A large portion of the first elongated cylindrical body 22 is of smaller diameter than the threaded first end 24. A first stepped transition region 25 is arranged between the threaded first end 24 and the remaining portion of the elongated cylindrical body 22. The stepped transition is located at a distance ‘L1’ of approximately 15 mm from the first end 29 of the first bone screw element, wherein distance ‘L1’ can vary from 10 to 30 mm, depending on overall length of the bone screw assembly 20. The required overall length of the bone screw assembly is related to the size of the target bone and patient.

The threaded first end 24 furthermore comprises a bore 26 extending approximately to the transition region 25.
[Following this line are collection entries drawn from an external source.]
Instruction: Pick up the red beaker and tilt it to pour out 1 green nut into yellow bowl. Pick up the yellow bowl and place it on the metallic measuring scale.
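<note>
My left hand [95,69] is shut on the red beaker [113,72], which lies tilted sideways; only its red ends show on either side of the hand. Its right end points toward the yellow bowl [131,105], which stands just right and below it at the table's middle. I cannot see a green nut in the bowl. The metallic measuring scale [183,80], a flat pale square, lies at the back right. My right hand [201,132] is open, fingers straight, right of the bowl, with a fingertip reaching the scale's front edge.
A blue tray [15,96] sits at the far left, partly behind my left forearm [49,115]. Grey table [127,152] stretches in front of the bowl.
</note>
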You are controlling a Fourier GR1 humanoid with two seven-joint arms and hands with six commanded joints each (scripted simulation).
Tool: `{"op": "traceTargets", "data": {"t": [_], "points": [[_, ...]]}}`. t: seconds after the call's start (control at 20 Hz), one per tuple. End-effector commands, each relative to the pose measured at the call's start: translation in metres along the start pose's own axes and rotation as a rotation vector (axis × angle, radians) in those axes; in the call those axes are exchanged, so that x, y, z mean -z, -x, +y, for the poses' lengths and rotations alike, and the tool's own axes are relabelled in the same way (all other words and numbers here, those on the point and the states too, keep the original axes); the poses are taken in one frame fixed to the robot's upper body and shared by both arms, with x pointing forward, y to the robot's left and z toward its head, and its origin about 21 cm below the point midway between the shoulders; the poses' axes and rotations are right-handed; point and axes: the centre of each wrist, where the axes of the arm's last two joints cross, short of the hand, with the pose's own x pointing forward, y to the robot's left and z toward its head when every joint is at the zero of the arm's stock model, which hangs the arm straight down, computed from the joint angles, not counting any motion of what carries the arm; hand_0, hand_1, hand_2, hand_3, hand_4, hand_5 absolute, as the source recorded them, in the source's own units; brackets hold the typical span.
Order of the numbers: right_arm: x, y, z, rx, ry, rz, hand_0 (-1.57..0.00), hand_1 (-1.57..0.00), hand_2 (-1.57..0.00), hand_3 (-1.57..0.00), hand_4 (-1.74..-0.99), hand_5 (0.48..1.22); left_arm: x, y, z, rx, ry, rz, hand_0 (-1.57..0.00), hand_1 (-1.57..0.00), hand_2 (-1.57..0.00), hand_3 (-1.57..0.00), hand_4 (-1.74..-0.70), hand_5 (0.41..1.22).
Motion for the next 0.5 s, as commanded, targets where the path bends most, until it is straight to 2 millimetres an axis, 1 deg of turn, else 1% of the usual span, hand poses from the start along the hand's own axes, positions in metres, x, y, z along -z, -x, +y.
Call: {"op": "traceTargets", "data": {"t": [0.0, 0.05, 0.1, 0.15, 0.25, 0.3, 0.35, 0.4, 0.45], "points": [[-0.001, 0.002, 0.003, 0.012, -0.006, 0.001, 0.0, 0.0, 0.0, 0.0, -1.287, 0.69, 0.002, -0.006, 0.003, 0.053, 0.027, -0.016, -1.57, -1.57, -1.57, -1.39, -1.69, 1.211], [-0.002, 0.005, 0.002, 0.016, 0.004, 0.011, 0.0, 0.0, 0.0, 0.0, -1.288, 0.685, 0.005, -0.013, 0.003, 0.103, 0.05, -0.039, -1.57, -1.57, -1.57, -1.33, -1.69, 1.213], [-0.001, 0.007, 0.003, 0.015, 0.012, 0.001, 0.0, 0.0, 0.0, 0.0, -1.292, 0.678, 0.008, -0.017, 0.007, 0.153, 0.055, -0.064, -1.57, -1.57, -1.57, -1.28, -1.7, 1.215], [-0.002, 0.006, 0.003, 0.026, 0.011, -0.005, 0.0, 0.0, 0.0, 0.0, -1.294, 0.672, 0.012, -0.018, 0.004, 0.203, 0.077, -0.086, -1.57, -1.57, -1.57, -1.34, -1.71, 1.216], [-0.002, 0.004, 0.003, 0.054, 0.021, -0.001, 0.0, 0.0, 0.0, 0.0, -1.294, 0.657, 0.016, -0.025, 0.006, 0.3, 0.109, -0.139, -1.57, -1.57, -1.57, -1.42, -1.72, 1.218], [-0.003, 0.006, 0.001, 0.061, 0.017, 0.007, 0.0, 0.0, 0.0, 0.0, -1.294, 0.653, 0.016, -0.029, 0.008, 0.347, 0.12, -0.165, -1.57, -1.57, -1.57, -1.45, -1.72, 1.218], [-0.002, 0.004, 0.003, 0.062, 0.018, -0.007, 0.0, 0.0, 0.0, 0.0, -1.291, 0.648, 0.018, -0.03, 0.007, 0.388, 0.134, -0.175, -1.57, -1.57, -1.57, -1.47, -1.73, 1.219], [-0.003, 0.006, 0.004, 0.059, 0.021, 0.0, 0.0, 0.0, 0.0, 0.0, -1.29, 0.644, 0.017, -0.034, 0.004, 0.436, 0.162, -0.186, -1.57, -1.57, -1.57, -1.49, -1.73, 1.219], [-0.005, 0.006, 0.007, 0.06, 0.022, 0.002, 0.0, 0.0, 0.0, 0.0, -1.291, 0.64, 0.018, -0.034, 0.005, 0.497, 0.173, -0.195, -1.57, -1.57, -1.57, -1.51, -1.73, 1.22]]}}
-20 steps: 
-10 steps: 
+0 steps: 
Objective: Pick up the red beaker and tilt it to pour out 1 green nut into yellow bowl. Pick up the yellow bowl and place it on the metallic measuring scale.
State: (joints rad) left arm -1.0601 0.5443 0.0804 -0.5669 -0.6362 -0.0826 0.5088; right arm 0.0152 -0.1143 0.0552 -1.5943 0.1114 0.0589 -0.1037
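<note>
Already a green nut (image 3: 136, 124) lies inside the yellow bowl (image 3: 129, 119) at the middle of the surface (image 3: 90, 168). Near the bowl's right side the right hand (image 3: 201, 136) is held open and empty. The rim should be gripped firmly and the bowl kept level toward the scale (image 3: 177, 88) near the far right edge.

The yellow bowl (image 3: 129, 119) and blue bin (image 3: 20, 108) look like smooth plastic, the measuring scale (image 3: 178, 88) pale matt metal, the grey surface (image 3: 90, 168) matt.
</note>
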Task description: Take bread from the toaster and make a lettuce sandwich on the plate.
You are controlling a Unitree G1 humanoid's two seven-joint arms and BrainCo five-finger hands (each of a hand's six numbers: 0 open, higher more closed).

A central channel 27 extends from the transition region 25 to the second end of the first bone screw element 21, wherein the diameter of the central channel 27 is substantially smaller than the diameter of the bore 26. The central channel 27 is configured to receive a screwdriver, as explained in greater detail below. Starting from the intersection of the central channel 27 and the bore 26 in the transition region 25, the central channel 27 comprises an internal thread feature 28. In a preferred embodiment the internal thread feature 28 is of left handedness and has a lead with two or more lead-starts. Furthermore the internal thread feature 28 has a lead of substantially equal length compared to the threaded head portion 44 of the second bone screw element 40, as described for FIGS. 4A and 4B below.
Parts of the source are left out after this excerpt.